▼
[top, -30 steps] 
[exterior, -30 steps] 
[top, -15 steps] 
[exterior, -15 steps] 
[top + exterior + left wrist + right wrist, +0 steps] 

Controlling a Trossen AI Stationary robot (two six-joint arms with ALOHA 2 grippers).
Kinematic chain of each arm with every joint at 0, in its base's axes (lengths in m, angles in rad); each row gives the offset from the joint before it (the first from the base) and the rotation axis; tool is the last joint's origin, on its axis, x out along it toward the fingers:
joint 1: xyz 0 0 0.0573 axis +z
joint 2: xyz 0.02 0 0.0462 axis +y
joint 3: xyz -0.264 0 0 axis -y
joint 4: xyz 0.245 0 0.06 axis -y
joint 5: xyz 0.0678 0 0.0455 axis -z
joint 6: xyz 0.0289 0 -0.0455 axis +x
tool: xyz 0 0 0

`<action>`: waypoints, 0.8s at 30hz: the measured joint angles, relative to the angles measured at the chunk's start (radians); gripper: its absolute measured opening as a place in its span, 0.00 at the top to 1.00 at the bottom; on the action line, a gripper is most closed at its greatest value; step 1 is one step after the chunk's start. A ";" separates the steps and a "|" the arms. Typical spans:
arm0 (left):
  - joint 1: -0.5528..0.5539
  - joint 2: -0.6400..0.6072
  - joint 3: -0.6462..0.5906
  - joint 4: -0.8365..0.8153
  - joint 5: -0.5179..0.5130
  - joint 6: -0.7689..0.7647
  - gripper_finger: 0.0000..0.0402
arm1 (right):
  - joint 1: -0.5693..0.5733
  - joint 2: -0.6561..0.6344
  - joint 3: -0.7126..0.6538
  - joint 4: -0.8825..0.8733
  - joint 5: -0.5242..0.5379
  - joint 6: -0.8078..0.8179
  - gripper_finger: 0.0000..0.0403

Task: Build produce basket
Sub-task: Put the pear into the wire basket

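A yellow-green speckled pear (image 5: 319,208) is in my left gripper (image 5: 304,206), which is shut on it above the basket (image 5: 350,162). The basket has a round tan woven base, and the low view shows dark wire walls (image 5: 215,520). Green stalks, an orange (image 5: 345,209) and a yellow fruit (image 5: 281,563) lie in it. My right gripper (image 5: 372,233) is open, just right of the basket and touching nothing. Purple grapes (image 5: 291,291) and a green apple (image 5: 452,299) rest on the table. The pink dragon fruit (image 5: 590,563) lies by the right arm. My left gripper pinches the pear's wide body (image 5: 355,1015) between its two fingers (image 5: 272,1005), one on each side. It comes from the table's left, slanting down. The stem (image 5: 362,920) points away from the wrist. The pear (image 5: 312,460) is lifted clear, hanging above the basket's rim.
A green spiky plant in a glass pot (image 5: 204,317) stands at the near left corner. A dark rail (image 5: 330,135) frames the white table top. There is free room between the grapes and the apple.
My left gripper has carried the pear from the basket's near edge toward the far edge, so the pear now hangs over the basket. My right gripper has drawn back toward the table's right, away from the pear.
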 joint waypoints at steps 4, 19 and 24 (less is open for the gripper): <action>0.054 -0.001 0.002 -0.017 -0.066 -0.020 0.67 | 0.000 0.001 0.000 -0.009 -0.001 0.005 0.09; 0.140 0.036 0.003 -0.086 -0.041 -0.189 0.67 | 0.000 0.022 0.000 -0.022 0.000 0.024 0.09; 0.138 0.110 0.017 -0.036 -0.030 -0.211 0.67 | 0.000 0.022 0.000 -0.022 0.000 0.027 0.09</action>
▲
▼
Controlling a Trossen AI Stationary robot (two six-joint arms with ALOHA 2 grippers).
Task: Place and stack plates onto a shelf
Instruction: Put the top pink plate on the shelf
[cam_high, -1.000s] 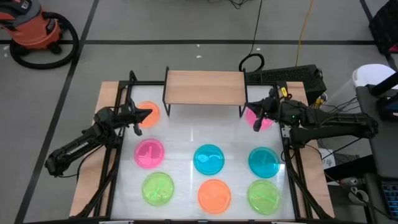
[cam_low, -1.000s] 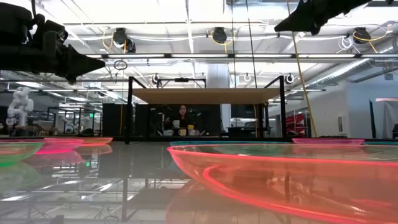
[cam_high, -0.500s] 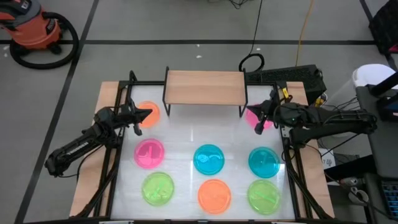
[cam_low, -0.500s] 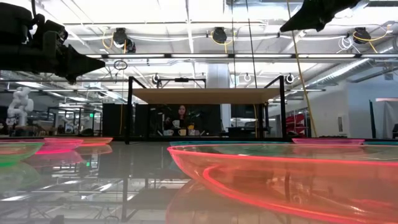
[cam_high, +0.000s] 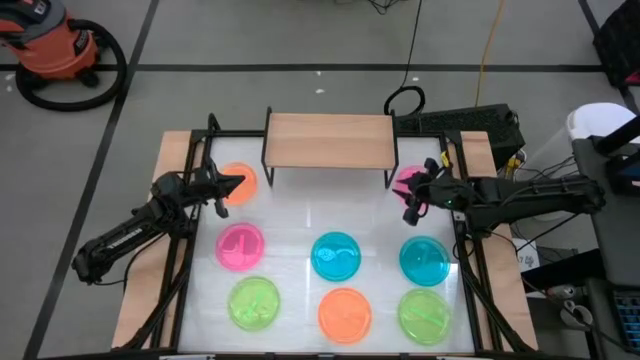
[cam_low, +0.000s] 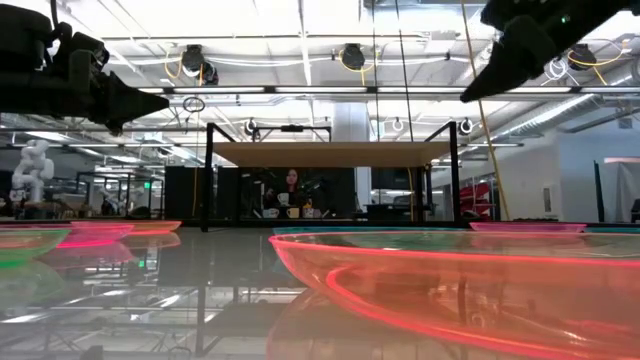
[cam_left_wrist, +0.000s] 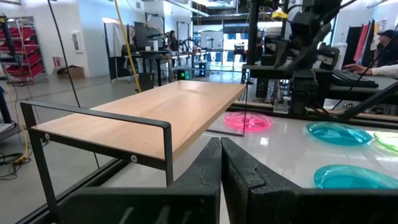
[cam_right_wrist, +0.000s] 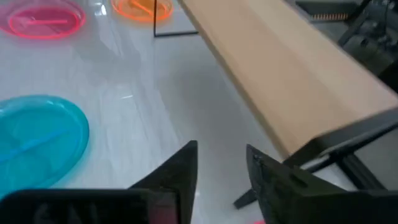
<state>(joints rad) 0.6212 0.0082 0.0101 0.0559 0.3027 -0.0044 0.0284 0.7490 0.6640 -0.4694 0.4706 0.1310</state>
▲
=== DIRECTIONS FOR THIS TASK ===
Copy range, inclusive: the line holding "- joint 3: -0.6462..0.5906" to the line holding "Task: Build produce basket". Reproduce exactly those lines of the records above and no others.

=== OUTPUT BELOW ===
  - joint 3: -0.6462..0.5906
  - joint 4: -0.8365..0.8153
  - joint 5: -0.5179..0.5130
  - joint 6: -0.7689..0.7647
  - gripper_finger: 0.0000..0.0402
arm1 (right):
  - joint 1: -0.5693..0.5733
  - joint 2: -0.6561..0.6344
  - joint 3: -0.7126..0.6538
  - joint 4: -0.8825..0.8733
  - joint 5: -0.5242..0.5379
  - joint 6: -0.8078..0.8179
  - gripper_finger: 0.0000..0.0403

Task: Build produce basket

No further work remains on this exercise.